In [1]:
from collections import deque
import gym
import numpy as np
import os
import pickle
import random
import tensorflow as tf
from tensorflow.keras import Input
import tensorflow.keras.backend as K
from tensorflow.keras.layers import *

tf.compat.v1.disable_eager_execution() # 关闭动态图机制

class DDPGTrainer():
    def __init__(
        self, 
        n_features, 
        n_actions, 
        sample_size=128, 
        tau=0.99, 
        gamma=0.95, 
        epsilon=1.0, 
        epsilon_decay=0.995, 
        epsilon_min=0.01, 
        a_lr=0.0001, 
        c_lr=0.001
    ):
        self.tau = tau
        self.memory_buffer = deque(maxlen=4000)
        self.sample_size = sample_size
        self.gamma = gamma 
        self.epsilon = epsilon
        self.epsilon_decay = epsilon_decay
        self.epsilon_min = epsilon_min
        self.a_lr = a_lr
        self.c_lr = c_lr
        self.n_features = n_features
        self.n_actions = n_actions
        
        self.actor, self.critic = self.build_model()
        self.target_actor, self.target_critic = self.build_model()
        self.target_actor.set_weights(self.actor.get_weights())
        self.target_critic.set_weights(self.critic.get_weights())
        
        
    def build_model(self):
        s_input = Input([self.n_features])
        a_input = Input([1])
        
        # actor
        x = Dense(units=40, activation='relu')(s_input)
        x = Dense(units=40, activation='relu')(x)
        x = Dense(units=1, activation='tanh')(x)
        action = Lambda(lambda x: x * self.n_actions)(x)
        actor = tf.keras.models.Model(inputs=s_input, outputs=action)
        
        # critic
        x = K.concatenate([s_input, a_input], axis=-1)
        x = Dense(40, activation='relu')(x)
        x = Dense(40, activation='relu')(x)
        q_a_value = Dense(1, activation='linear')(x)
        critic = tf.keras.models.Model(inputs=[s_input, a_input], outputs=q_a_value)
        
        actor.add_loss(-critic([s_input, action])) # 最大化Q_a，注意有个负号
        critic.trainable = False
        actor.compile(optimizer=tf.keras.optimizers.Adam(self.a_lr))
        critic.trainable = True
        
        actor.trainable = False
        critic.trainable = True # 由于actor的计算图用到critic部分，actor.trainable变化会影响critic.trainable
        critic.compile(optimizer=tf.keras.optimizers.Adam(self.c_lr), loss='mse')
        actor.trainable = True
        return actor, critic
    

    def OU(self, x, mu=0, theta=0.15, sigma=0.2):
        return theta * (mu - x) + sigma * np.random.randn(1) # shape: [1]
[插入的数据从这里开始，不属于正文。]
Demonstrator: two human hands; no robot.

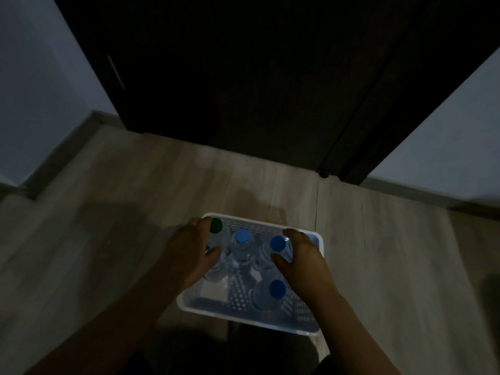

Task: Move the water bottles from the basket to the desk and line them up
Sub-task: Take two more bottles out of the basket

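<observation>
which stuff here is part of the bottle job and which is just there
Job: white basket, green-capped bottle, blue-capped bottles, left hand, right hand.
Just there: dark door, door stop, wooden floor.

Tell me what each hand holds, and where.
Left hand grips the green-capped clear plastic bottle just below its cap; right hand grips a blue-capped clear plastic bottle at its shoulder.

I see everything dim and bluish-grey. The door (243, 63) ahead is nearly black, the white basket (216, 312) rim brightest. A soft shadow darkens the floor (113, 220) on my left. Details smear; edges bow.
</observation>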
    def choose_action(self, state):
        action = self.actor.predict(state)[0][0] # shape: []
        noise = max(self.epsilon, 0) * self.OU(action)
        action = np.clip(action + noise, -self.n_actions, self.n_actions) # shape: [1]
        return action

    def store(self, state, action, reward, next_state, done):
        sample = (state, action, reward, next_state, done)
        self.memory_buffer.append(sample)

    def update_epsilon(self):
        if self.epsilon >= self.epsilon_min:
            self.epsilon *= self.epsilon_decay

    def update_model(self):
        samples = random.sample(self.memory_buffer, self.sample_size)
        states = np.array([sample[0] for sample in samples])
        actions = np.array([sample[1] for sample in samples])
        rewards = np.array([sample[2] for sample in samples])
        next_states = np.array([sample[3] for sample in samples])
        dones = np.array([sample[4] for sample in samples])
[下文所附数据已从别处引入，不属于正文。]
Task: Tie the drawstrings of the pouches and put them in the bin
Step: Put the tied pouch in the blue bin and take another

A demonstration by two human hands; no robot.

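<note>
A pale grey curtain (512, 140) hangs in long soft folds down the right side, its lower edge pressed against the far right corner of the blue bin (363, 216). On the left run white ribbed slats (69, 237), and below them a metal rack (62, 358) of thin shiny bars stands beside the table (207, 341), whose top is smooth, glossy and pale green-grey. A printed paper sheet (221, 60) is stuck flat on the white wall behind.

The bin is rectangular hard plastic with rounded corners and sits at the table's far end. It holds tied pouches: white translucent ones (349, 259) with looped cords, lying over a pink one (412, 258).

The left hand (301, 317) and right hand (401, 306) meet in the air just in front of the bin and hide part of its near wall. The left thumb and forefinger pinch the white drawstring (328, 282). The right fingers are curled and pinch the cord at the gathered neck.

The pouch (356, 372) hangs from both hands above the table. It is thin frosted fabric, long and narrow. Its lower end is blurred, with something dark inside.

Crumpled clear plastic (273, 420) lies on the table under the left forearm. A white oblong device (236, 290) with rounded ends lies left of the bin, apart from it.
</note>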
        next_actions = self.target_actor.predict(next_states)
        q_a_next = self.target_critic.predict([next_states, next_actions]) # q_a_next.shape: [self.sample_size, 1]
        y = rewards + self.gamma * q_a_next[:, 0] * ~dones  # y.shape: [self.sample_size]
        self.critic.fit([states, actions], y[:, None], verbose=0) 
        self.actor.fit(states, verbose=0)
        
    def update_target_model(self):
        actor_weights = self.actor.get_weights()
        critic_weights = self.critic.get_weights()
        actor_target_weights = self.target_actor.get_weights()
        critic_target_weights = self.target_critic.get_weights()
        for i in range(len(actor_target_weights)):
            actor_target_weights[i] = actor_target_weights[i] * self.tau + (1 - self.tau) * actor_weights[i]
        for i in range(len(critic_target_weights)):
            critic_target_weights[i] = critic_target_weights[i] * self.tau + (1 - self.tau) * critic_weights[i]
        self.target_actor.set_weights(actor_target_weights)
        self.target_critic.set_weights(critic_target_weights)
        
    def save(self, checkpoint_path='pendulum'):
        self.ckpt_manager.save()
        with open(f'{checkpoint_path}/epsilon.pkl', 'wb') as f:
            pickle.dump(self.epsilon, f)
        
    def load(self, checkpoint_path='pendulum'):
        ckpt = tf.train.Checkpoint(
            actor=self.actor,
            critic=self.critic,
            target_actor=self.target_actor,
            target_critic=self.target_critic,
            actor_optimizer = self.actor.optimizer,
            critic_optimizer = self.critic.optimizer,
        )
        self.ckpt_manager = tf.train.CheckpointManager(ckpt, checkpoint_path, max_to_keep=1)
        
        if os.path.exists(f'{checkpoint_path}/epsilon.pkl'):
            with open(f'{checkpoint_path}/epsilon.pkl', 'rb') as f:
                self.epsilon = pickle.load(f)
                
        if self.ckpt_manager.latest_checkpoint:
            status = ckpt.restore(self.ckpt_manager.latest_checkpoint)
            status.run_restore_ops() # 关闭动态图后需要添加这句执行restore操作
        

In [2]:
session = tf.compat.v1.InteractiveSession() # 关闭动态图后，ckpt_manager.save()需要有默认的session

In [5]:
env = gym.make('Pendulum-v0')
model = DDPGTrainer(env.observation_space.shape[0], env.action_space.high[0])
model.load()
try:
    for episode in range(100):
        next_state = env.reset()
        reward_sum = 0
        for step in range(200):
            env.render()
            state = next_state
            action = model.choose_action(state[None])
            next_state, reward, done, _ = env.step(action)
            reward_sum += reward
            model.store(state, action, reward, next_state, done)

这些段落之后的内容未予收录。